Mc 8, 27-35
Tirer Dieu à soi
Par le Père Pierre ABRY,
Au baptême par Jean dans le Jourdain, l’Esprit Saint était descendu sur Jésus et la voix du Père l’avait désigné comme le « Fils bien-aimé ». Jésus conduit ses disciples aux sources de ce Jourdain et nous aussi à la source même de la foi, faisant retentit la question : « Pour toi, qui suis-je ? » Pierre le confesse « Messie ». Mais Celui qui enverra ses apôtres l’annoncer au monde entier, interdit pour le moment « de dire cela à qui que ce soit à son sujet. » En effet, tous attendent le Messie et chacun projette ses attentes dans un Messie.
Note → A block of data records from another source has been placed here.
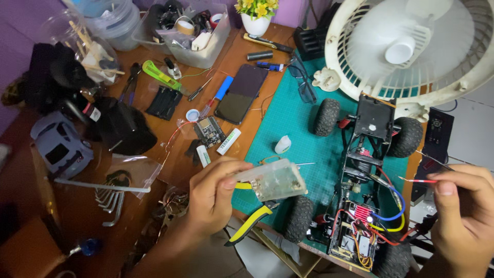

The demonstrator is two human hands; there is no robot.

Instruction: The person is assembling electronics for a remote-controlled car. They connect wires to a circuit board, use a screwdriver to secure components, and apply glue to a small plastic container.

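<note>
Left hand (213, 193) fingers gripping clear plastic case (272, 180) | right hand (463, 206) fingers pinching red wire (418, 180) | best kept taut, clear of RC crawler chassis (360, 195) wiring.

The left hand (213, 193) sat low in the middle of the frame, its forearm running down to the bottom edge, fingers curled and thumb pressed forward in a closed grip. The right hand (463, 206) filled the lower right corner, fingertips apparently pinched together, pointing left.
</note>
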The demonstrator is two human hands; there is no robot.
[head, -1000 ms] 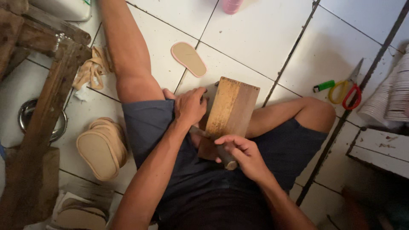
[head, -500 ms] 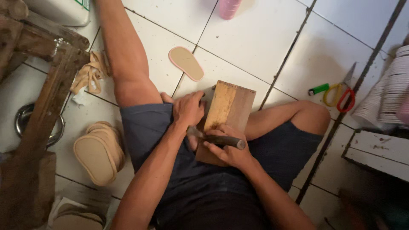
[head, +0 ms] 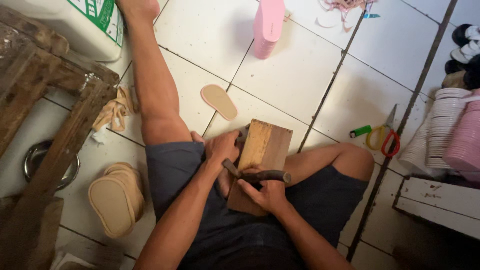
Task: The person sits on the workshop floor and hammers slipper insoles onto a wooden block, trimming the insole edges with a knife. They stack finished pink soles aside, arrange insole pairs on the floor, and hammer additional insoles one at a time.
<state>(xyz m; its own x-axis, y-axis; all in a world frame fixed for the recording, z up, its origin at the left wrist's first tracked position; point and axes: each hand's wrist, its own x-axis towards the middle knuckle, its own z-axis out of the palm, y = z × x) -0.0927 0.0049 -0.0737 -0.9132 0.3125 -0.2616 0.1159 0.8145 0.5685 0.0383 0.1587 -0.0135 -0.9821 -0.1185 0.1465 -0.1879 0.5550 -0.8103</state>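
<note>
Far left: a rough, weathered wooden frame [head: 47,100] runs along the edge of the view, its timbers cracked and grey. Under its lower beam sits a round metal bowl [head: 37,160]; what it holds cannot be told. A white plastic canister [head: 85,22] stands at the top left corner. Beside the frame lies a loose tangle of tan strips [head: 114,112] on the white tiled floor [head: 295,75]. Lower down, a stack of beige soles [head: 116,197] rests just beside the person's left thigh, leaving little free floor on that side.

Centre: a single sole with a pink rim [head: 219,101] lies flat on the tile, apart from the rest. The wooden block [head: 262,155], smooth-grained and rectangular, rests tilted on the person's lap between the thighs. The left hand [head: 221,147] presses on the block's left edge, fingers curled together over it. The right hand [head: 267,192] is wrapped tight around the dark, worn handle of a tool [head: 260,176], which lies across the block's face. A pink stack of soles [head: 268,27] stands upright at the top; open tile spreads around it.

Right: a green lighter [head: 360,132] and scissors [head: 385,137] with yellow and red loops lie on a grout line. Banded stacks of white and pink soles [head: 452,135] crowd the right edge above a white painted board [head: 437,202].
</note>
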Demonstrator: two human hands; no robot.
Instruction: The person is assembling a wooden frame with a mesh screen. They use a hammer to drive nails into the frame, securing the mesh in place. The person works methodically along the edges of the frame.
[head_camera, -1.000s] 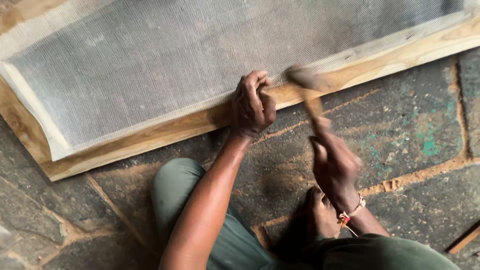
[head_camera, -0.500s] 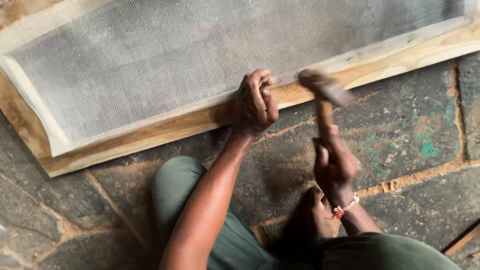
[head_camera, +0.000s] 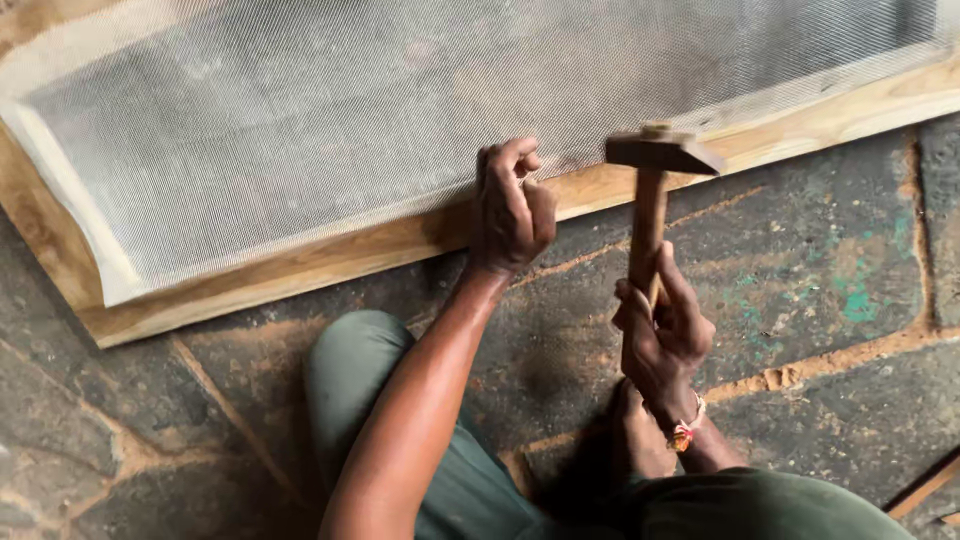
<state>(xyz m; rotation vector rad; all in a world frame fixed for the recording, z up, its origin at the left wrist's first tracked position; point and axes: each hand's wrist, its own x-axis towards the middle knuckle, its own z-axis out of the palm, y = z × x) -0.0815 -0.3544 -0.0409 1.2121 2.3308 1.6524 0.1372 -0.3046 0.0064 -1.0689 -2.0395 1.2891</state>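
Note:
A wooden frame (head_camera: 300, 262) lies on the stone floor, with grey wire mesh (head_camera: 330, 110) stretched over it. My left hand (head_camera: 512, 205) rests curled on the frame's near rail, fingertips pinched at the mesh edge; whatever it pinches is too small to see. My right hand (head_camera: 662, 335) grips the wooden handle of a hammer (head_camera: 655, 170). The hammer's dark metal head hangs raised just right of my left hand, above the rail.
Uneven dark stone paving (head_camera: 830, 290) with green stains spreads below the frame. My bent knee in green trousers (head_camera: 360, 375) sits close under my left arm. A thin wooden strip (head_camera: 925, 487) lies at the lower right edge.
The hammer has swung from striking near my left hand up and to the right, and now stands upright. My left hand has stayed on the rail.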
Aussi Jésus commence à leur enseigner comment il entend être Messie : « Il doit souffrir, être rejeté, tué et après trois jours ressusciter. »
Pourquoi donc ce « Il doit… », cette nécessité de la souffrance et de la mort ? Parce qu’elles sont inéluctables, inhérentes à l’existence dans un monde qui a rejeté Dieu et est en proie au mystère du mal. On peut chercher par tous les moyens à y échapper, on n’en réchappera pas… Comme Pierre, nous sommes scandalisés par ce mystère d’iniquité, pierre d’achoppement qui nous fait trébucher. Pierre confesse des lèvres le Messie, mais « tire Jésus à lui » pour lui dire comment il doit l’être. Tous nous « tirons Dieu à nous».
La dérive vers un christianisme sans Christ et un Christ sans croix est tentation constante. Face à la décomposition intellectuelle et culturelle de l’occident, un M. Onfray, auteur du Traité d’athéologie, défend aujourd’hui la civilisation chrétienne, mais un christianisme sans Christ. D’autres posent encore une adhésion théorique confortable, croyant à l’existence de Dieu, sans le moindre impact dans leur propre existence. C’est la foi des démons dont parle saint Jacques : « Tu crois qu’il y a un seul Dieu ? Les démons aussi le croient ! » (Jc 2,19) C’est la foi morte sans les œuvres, sans une relation réelle à la personne du Christ comme disciple, débordante d’amour pour les frères. D’autres encore « tirent le Christ à eux », se fabriquant un Christ sans croix. Lorsque celle-ci se présente inéluctablement, ils vivent leur croix sans Christ, comme le larron qui blasphème du fond de sa souffrance.
Jésus se tourne vers les disciples pour corriger Pierre, l’appelant de cheminer derrière et non devant lui. « Il appelle ensuite la foule à lui, en même temps que ses disciples » et dit à qui veut le suivre « qu’il se renie lui-même, prenne sa croix et le suive. » Le Messie devait entrer dans l’abîme de la souffrance et de la mort, inexorables et fatales, pour y être la puissance capable de les retourner, de les transformer en source de vie. C’est ce Messie qu’il nous faut attendre, désirer, rencontrer et confesser. Le seul qui sauve.